EXERCISE:
In the entries that follow, how many lines include "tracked"? Give the number and nothing else.

Dataset items
·····

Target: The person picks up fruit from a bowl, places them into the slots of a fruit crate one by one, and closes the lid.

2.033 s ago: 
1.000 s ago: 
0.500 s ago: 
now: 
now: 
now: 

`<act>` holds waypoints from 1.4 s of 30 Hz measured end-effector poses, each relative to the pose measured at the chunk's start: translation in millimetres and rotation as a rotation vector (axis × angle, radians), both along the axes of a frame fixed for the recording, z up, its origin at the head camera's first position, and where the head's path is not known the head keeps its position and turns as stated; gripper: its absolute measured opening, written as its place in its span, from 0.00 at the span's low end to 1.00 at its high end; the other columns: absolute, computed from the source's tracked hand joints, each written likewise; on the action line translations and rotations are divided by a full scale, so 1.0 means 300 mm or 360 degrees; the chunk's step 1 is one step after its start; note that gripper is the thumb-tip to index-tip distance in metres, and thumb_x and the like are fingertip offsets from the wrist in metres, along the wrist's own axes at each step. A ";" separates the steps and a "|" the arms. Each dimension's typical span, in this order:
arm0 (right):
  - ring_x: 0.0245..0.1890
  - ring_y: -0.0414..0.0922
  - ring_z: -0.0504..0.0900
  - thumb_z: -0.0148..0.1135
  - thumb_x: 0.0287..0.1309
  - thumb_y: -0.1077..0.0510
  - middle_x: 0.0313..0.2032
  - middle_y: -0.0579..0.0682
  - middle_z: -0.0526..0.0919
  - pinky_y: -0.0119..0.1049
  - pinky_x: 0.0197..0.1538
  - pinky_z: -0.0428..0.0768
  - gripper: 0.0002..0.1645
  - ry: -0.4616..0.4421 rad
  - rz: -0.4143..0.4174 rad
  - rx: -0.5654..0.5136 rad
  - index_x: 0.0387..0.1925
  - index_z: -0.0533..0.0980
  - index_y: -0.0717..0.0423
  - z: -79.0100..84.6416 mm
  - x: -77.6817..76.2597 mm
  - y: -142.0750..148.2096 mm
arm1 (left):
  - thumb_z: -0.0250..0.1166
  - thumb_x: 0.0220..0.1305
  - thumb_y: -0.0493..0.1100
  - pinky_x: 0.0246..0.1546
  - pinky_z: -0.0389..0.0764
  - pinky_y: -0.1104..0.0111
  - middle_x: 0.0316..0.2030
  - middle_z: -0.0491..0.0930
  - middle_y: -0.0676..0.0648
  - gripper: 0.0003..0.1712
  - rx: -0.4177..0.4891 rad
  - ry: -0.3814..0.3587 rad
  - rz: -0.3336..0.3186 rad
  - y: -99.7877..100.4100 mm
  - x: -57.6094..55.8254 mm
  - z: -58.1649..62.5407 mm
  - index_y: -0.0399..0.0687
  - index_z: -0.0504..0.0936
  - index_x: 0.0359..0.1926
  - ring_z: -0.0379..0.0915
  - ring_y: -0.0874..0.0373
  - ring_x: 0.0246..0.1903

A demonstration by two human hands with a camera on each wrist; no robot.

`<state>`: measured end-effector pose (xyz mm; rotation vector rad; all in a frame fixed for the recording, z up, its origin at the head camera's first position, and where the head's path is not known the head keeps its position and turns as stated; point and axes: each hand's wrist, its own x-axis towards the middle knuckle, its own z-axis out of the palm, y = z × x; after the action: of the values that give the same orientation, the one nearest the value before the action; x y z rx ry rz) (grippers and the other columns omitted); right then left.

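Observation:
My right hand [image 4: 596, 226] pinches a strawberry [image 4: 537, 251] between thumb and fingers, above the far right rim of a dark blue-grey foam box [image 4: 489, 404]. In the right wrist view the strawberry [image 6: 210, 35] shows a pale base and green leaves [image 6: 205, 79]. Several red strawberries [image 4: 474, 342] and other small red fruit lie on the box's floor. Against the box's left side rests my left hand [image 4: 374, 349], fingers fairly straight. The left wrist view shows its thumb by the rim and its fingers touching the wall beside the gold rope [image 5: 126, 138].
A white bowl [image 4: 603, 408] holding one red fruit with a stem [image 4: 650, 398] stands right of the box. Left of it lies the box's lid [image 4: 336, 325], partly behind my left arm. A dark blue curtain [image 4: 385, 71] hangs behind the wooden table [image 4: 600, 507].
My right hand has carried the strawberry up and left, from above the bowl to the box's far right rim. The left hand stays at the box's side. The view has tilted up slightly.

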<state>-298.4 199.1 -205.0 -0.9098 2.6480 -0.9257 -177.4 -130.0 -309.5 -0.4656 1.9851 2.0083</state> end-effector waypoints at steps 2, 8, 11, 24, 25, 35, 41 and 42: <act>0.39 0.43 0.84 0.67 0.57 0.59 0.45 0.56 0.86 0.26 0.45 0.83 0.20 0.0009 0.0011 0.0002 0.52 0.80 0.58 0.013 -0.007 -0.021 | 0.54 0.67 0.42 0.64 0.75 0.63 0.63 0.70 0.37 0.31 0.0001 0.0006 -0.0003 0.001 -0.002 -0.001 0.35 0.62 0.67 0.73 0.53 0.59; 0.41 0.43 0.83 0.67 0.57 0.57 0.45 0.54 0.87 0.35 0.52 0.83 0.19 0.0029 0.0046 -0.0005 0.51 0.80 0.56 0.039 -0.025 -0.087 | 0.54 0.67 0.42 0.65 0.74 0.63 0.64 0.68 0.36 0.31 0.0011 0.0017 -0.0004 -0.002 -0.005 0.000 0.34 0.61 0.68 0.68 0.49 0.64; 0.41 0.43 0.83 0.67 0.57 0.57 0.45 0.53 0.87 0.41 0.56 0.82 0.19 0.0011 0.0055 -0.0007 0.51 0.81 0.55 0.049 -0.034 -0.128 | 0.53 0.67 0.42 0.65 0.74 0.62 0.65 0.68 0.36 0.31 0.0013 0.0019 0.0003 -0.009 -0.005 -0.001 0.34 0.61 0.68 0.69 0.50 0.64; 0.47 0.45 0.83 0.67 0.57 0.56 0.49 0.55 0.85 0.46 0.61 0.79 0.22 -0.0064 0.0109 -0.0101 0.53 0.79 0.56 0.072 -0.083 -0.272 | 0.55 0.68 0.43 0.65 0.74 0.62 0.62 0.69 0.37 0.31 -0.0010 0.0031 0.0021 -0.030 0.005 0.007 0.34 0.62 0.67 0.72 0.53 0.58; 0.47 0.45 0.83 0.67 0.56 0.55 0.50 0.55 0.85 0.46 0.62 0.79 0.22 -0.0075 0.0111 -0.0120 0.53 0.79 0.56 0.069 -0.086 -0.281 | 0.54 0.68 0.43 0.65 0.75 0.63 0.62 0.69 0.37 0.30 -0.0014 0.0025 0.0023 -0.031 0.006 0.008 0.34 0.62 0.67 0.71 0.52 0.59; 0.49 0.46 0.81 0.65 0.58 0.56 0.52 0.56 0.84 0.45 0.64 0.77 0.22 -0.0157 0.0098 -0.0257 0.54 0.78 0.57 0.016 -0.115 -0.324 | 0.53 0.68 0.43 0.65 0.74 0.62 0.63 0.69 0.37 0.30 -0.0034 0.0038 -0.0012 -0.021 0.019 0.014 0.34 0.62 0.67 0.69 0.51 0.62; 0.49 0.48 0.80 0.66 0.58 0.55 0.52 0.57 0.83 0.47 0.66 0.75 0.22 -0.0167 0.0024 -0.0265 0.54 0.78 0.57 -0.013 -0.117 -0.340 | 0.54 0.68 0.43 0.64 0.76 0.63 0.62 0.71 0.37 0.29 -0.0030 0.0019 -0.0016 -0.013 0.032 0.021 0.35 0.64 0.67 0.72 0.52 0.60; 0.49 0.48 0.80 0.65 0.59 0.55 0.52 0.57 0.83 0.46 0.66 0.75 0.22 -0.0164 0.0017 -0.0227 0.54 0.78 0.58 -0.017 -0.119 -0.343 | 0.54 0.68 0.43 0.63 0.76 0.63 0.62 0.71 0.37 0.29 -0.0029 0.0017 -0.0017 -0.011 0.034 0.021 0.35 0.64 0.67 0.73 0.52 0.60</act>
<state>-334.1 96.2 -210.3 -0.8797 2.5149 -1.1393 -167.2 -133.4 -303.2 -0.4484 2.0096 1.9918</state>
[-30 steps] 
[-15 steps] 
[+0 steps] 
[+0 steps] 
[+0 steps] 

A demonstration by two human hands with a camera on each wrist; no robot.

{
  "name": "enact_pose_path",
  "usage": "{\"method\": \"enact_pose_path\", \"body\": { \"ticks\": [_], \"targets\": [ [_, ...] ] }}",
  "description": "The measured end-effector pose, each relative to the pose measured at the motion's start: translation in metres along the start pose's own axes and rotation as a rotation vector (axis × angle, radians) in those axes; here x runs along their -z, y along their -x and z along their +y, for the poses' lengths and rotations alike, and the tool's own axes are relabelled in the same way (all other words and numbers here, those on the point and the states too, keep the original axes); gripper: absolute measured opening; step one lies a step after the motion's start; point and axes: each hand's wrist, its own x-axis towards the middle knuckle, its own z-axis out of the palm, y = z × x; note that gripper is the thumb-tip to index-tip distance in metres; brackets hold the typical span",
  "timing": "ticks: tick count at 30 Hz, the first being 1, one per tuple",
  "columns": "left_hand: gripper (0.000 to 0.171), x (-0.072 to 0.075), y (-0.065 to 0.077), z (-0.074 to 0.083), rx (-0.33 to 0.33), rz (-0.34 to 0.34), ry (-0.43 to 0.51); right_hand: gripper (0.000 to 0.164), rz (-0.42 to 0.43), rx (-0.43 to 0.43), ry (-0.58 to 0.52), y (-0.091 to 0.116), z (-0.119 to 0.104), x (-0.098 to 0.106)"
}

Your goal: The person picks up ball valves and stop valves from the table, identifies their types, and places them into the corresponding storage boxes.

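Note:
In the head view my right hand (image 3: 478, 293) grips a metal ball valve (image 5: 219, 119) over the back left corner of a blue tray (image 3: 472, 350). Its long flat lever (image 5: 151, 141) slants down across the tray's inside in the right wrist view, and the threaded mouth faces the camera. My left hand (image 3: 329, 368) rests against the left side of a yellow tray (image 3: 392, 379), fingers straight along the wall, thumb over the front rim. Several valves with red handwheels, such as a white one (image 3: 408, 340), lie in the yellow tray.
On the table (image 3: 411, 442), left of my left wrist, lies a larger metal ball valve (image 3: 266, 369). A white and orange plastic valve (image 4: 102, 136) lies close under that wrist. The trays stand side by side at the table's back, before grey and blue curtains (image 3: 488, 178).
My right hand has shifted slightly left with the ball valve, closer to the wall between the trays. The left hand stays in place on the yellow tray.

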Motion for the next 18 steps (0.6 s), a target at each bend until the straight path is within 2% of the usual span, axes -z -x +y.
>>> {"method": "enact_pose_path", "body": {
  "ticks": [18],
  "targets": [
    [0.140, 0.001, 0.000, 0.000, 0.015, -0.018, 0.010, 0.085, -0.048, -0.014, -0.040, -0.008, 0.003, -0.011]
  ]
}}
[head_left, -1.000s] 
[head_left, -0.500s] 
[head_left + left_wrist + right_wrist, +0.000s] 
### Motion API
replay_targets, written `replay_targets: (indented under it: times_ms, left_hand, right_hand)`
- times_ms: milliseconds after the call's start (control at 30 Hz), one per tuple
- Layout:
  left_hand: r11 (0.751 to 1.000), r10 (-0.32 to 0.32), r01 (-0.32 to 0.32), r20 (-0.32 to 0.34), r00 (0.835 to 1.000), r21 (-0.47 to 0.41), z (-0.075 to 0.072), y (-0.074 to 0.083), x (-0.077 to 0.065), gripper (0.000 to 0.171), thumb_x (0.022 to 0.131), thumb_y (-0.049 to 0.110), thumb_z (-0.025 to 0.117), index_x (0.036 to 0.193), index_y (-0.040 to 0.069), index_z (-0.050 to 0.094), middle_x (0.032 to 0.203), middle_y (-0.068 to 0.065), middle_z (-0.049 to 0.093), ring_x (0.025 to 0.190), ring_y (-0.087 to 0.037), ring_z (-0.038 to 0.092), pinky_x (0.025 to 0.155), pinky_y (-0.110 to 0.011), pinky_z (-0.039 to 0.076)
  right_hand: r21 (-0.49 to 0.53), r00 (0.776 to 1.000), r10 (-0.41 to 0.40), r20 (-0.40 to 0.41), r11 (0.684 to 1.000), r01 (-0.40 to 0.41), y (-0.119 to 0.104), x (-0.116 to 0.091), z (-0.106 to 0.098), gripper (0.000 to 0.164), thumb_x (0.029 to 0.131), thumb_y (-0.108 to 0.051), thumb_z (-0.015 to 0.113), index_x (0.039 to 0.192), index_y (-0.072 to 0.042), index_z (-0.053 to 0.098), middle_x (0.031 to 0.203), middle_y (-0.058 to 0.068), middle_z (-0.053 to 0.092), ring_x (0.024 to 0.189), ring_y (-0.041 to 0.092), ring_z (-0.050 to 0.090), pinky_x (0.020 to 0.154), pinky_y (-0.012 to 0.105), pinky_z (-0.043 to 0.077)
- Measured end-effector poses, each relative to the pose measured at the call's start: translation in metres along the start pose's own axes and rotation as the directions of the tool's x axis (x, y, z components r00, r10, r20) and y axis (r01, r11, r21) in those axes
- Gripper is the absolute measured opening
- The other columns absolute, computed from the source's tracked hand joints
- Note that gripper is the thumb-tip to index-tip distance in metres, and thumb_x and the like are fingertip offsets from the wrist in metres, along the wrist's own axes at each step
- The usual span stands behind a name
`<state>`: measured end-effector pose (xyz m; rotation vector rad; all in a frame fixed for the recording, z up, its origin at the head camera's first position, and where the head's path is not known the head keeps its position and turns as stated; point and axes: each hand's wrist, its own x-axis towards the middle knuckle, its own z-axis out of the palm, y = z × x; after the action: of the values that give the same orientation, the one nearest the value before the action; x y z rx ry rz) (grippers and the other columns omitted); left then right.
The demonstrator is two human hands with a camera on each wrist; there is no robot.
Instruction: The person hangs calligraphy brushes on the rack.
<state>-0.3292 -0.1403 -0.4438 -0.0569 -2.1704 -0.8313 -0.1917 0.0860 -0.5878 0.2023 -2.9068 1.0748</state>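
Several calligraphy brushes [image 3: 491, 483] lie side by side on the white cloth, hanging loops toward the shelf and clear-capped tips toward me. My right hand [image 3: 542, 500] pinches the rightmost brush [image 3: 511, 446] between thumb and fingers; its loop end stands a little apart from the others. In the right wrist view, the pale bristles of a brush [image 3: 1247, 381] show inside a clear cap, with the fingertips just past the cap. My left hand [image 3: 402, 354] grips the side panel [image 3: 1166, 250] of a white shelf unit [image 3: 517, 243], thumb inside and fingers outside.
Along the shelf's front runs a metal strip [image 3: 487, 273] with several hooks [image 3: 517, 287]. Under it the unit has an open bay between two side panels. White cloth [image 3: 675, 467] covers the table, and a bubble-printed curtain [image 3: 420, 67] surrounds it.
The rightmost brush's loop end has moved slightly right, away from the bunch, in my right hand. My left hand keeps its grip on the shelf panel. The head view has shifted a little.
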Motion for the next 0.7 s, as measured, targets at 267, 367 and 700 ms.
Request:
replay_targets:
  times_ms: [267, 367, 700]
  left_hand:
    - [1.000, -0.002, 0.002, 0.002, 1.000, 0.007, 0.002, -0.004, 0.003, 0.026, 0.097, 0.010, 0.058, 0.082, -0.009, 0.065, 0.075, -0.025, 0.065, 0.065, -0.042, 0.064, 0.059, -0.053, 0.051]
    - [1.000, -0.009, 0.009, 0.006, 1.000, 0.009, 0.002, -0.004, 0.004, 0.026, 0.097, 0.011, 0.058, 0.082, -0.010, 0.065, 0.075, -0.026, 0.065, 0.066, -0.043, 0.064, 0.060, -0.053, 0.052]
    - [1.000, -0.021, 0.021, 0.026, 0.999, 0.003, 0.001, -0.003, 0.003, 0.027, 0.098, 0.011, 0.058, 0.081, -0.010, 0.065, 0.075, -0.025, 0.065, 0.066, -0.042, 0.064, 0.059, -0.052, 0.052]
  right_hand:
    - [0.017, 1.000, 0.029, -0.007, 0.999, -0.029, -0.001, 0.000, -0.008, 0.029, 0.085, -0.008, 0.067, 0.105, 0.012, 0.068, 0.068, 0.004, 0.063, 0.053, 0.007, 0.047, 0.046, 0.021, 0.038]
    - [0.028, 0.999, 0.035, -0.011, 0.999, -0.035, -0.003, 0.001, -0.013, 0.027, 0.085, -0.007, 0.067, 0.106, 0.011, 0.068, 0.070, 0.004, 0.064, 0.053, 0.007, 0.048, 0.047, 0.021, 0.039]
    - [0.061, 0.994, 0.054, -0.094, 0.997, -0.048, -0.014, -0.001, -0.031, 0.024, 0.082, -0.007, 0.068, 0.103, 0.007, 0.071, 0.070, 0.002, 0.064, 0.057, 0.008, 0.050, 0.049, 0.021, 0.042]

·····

SOLVED EXERCISE:
2